Подойдя к журнальному столику, он принялся перебирать свежие газеты, которые успел вынуть из-под входной двери, но отвлекся вкрадчивым голосом дикторши, убеждавшей воспользоваться кредитом фирмы всего лишь на один день. Но на какой! На полярный! Пока солнце не зайдет на Северном полюсе, вы можете не беспокоиться о выплате долга, любезно улыбнулась в заключение очаровательная леди.
Мистер Медж подмигнул ей и вздохнул. «Ах, этот кредит, эти льготные условия! Как все это знакомо! Его прелестный коттедж на тенистой улице нью-йоркского пригорода Флашинга с тремя комнатами вверху и двумя внизу не будет уже его собственностью, если через неделю он не выплатит очередной взнос в семьсот сорок долларов. Жизнь в кредит подобна часам, которые обязательно остановятся, если их не завести». Владелец коттеджа снова вздохнул. «Ах, эти финансовые затруднения! Как трудно в жизни оставаться честным человеком!»
Весело заскрипели ступеньки крутой лесенки. Мистер Медж потер ладони и в предвкушении завтрака прошел в столовую.
Через открытую дверь он видел чистенькую кухню и мелькавшую там тоненькую фигурку дочери в утренней пижаме.
Он сел спиной к двери и сделал вид, что внимательно читает захваченную из гостиной газету.
Амелия тихо подкралась к нему сзади и, топнув ножкой, крикнула звонким мальчишеским голосом:
– Руки вверх, если вам дорога жизнь!
Джентльмен изобразил на лице испуг и выронил из рук газету.
Амелия целились в него носиком кофейника, из которого струился ароматный пар. В другой руке она держала тарелку с поджаренными ломтиками хлеба.
– Я могу заплатить выкуп, – дрожащим голосом произнес мистер Медж.

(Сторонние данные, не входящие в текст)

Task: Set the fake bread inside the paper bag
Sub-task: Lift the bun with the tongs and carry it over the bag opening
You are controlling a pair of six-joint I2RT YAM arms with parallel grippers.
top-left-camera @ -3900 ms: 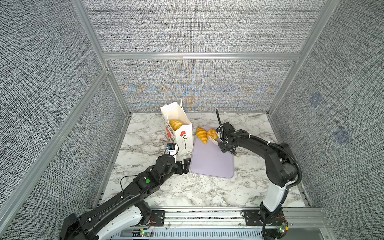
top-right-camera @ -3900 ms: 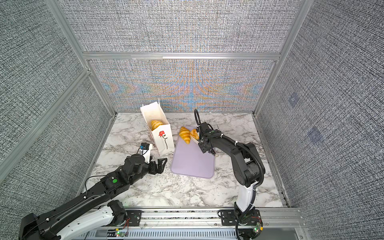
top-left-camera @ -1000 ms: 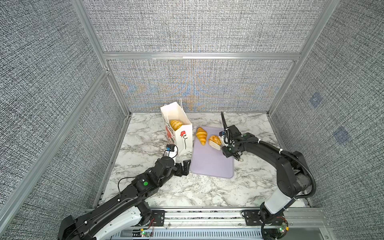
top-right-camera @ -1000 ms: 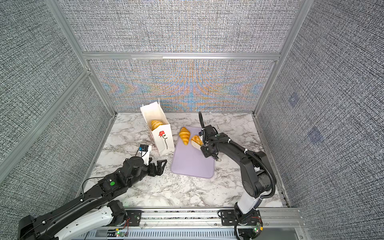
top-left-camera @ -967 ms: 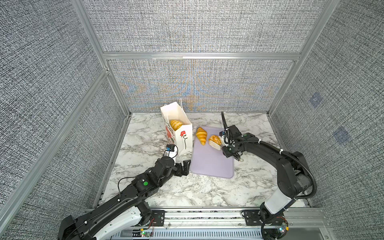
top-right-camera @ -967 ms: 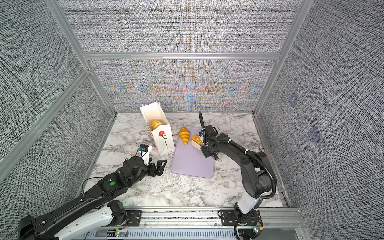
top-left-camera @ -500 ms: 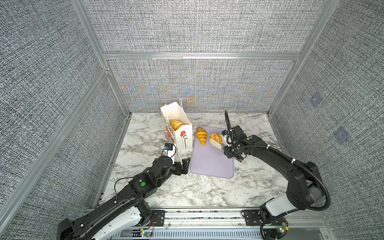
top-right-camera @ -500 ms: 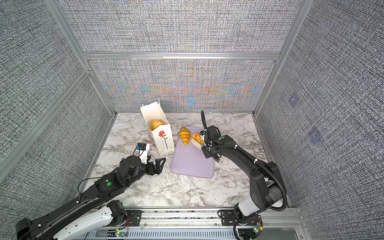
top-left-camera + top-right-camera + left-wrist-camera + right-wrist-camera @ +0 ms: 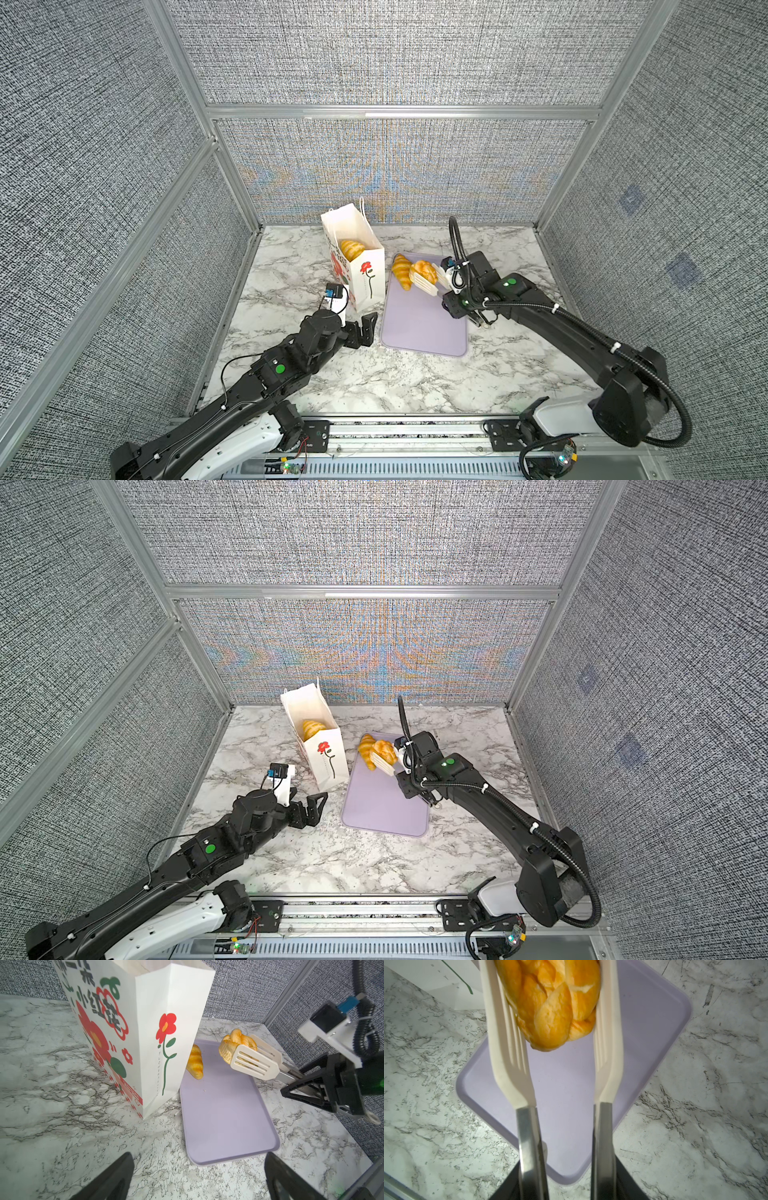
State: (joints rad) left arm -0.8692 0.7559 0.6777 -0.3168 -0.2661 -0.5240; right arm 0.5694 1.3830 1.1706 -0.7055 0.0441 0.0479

– Платите, – крикнул очаровательный гангстер, подставляя свою щечку, еще не покрытую пудрой.
Подвергшийся нападению джентльмен должен был десять раз поцеловать ее, заменяя тем выплату десяти тысяч долларов. Так издавно заведено было в доме Меджей со времени, когда мать Амелии, миссис Эмма, бросила семью, уехав с голливудским актером на «тот берег» (в Калифорнию).
После традиционной шутки отец и дочь принялись за завтрак.
– Деди, – сказала Амелия, встряхивая локонами и капризно надувая губки. – Опять вы уткнулись в свои газеты. Это неприлично, и я их терпеть не могу.
– Дорогая, надо же иметь представление, что происходит в мире, – оправдывался мистер Медж, отлично зная, с какой жадностью накинется дочь на газеты, едва появится в них снова ее имя, как в дни, когда она была похищена гангстерами перед началом процесса «Рыжего Майка» с обвинением Майкла Никсона в ее убийстве.
– Ну и что вы выловили нового в этом мире? – с деланным равнодушием поинтересовалась Амелия, по-хрустывая поджаренными хлебцами.
– Хотя бы то, что этот… ээ… ваш знакомый, мистер Майкл Никсон, все-таки выбран сенатором от штата. И под любопытным лозунгом: «Мосты вместо бомб!»
– Слышать о нем ничего не хочу! – вскипела Амелия, заткнув уши, и затараторила, впадая почти в истерический тон: – Ненавижу мосты, паровозы, лифты, лифчики, колготки, школы, библиотеки, конгресс!
– Однако в конгрессе и будет теперь он заседать.
– Если бы вы знали, на что он меня толкал! Подсунул книжку какого-то монаха, Кампа… Кампанеллы, что ли, который описывал коммунизм в своем Городе Солнца. Это ужасно, деди! Общие жены! Принудительное деторождение от насильственно соединенных пар, как на конном заводе! Вот к чему приведет мост через Северный полюс, по которому русские будут экспортировать к нам свой коммунизм.
– Право, бэби, насколько я знаю, у них общая собственность на заводы, а не на жен.
– Это пропаганда, деди, рассчитанная на таких простаков, как вы! Они безнравственны! У них в Ледовитом океане целый архипелаг островов, обнесенных колючей проволокой. И там в страхе перед окружающими льдами со злобными белыми медведями содержатся все те, кто против общности жен и всего прочего, коммунистического…
– Опять вы немножко путаете, бэби, первые шаги с жалкой группой изгнанных из Советской страны, – мягко возразил мистер Медж.
– Я ничего не путаю! Так говорят все просвещенные люди вокруг. Русские ворвутся сюда по своей трубе, чтобы всех американок загнать в дома терпеливости.